Task prompt -> Could every line below be transcribed exactly, with the pictures dropped?

Data provided ->
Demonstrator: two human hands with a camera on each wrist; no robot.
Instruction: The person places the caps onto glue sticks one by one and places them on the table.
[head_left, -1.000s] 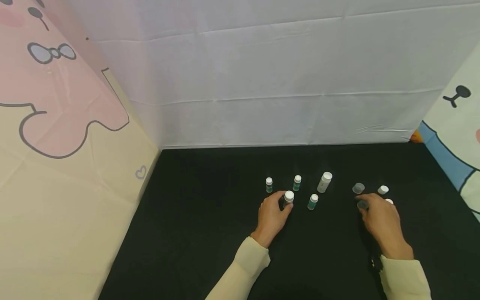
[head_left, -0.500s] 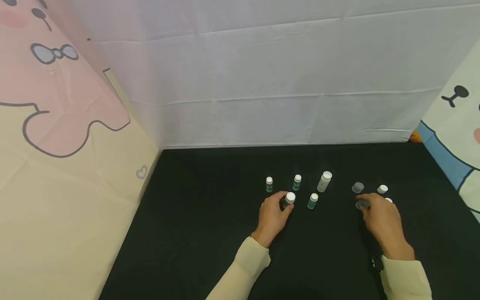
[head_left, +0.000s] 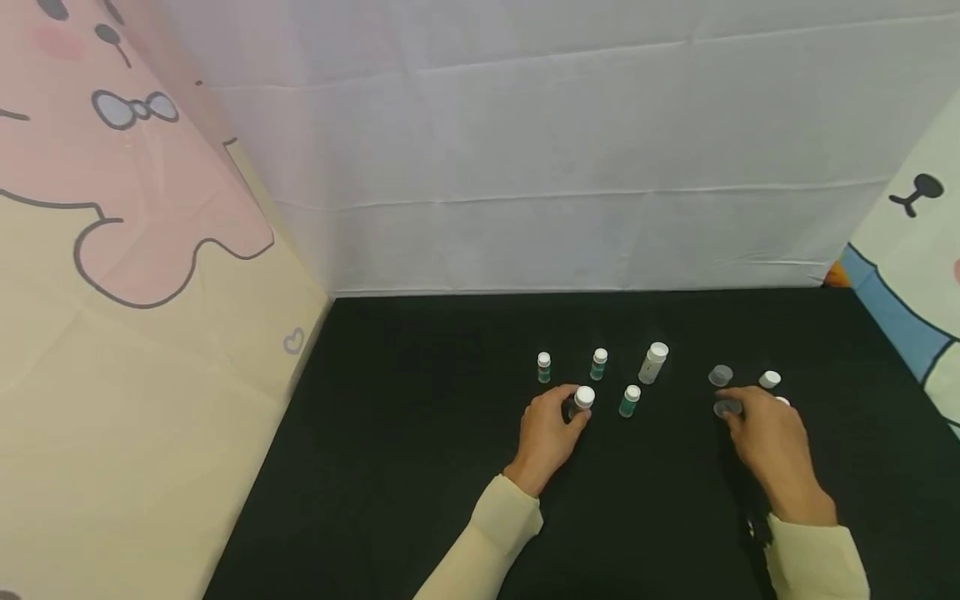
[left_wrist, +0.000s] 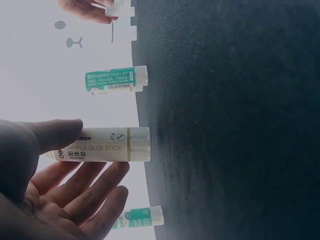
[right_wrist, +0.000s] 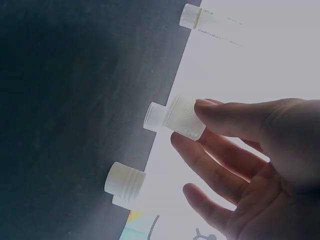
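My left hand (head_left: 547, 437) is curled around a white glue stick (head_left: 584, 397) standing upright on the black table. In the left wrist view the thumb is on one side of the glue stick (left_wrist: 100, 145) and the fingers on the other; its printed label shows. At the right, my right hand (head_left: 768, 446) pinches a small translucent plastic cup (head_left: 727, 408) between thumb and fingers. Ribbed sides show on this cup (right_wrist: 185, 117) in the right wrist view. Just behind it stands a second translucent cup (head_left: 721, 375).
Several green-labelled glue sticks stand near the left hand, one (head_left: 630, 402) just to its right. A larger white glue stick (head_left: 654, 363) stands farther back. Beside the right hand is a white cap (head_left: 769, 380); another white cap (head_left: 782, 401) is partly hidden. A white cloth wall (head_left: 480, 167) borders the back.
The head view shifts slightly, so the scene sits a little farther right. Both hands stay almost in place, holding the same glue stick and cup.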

Written answer ->
Demonstrator: two human hands with a camera on each wrist; no robot.
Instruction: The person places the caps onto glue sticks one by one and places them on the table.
[head_left, -1.000s] 
[head_left, -0.500s] 
[head_left, +0.000s] 
[left_wrist, +0.000s] 
[right_wrist, +0.000s] 
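My left hand (head_left: 547, 437) is curled around a white glue stick (head_left: 584, 397) standing upright on the black table. In the left wrist view the thumb is on one side of the glue stick (left_wrist: 100, 145) and the fingers on the other; its printed label shows. At the right, my right hand (head_left: 768, 446) pinches a small translucent plastic cup (head_left: 727, 408) between thumb and fingers. Ribbed sides show on this cup (right_wrist: 185, 117) in the right wrist view. Just behind it stands a second translucent cup (head_left: 721, 375).
Several green-labelled glue sticks stand near the left hand, one (head_left: 630, 402) just to its right. A larger white glue stick (head_left: 654, 363) stands farther back. Beside the right hand is a white cap (head_left: 769, 380); another white cap (head_left: 782, 401) is partly hidden. A white cloth wall (head_left: 480, 167) borders the back.
The head view shifts slightly, so the scene sits a little farther right. Both hands stay almost in place, holding the same glue stick and cup.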

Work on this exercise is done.